REQUIRED ACTION -> In the records below, locate the line containing "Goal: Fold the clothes"; output that line and every following line through the last, exactly.

Records from a collection
....

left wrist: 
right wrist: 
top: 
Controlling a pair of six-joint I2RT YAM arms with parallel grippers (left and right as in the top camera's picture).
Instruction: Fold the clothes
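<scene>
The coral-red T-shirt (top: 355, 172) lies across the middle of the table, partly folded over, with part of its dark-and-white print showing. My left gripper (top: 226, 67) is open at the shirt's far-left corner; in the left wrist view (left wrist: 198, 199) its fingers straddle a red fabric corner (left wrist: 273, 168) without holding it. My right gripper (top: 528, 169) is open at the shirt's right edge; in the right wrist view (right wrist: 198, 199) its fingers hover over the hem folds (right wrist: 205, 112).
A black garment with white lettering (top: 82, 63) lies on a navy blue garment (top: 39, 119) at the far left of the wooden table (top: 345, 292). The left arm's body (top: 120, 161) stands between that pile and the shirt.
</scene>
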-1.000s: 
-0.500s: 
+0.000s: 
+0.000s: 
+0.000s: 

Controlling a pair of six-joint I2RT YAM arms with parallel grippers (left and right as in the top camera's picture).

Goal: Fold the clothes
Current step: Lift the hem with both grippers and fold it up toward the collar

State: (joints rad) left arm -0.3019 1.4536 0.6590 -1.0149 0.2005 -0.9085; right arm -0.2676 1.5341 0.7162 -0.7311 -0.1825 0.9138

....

ANSWER BELOW ->
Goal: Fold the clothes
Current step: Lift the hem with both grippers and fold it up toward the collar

State: (joints rad) left arm -0.3019 1.4536 0.6590 -1.0149 0.2005 -0.9085; right arm -0.2676 1.5341 0.7162 -0.7311 -0.1825 0.9138

No part of the exercise is left unanswered.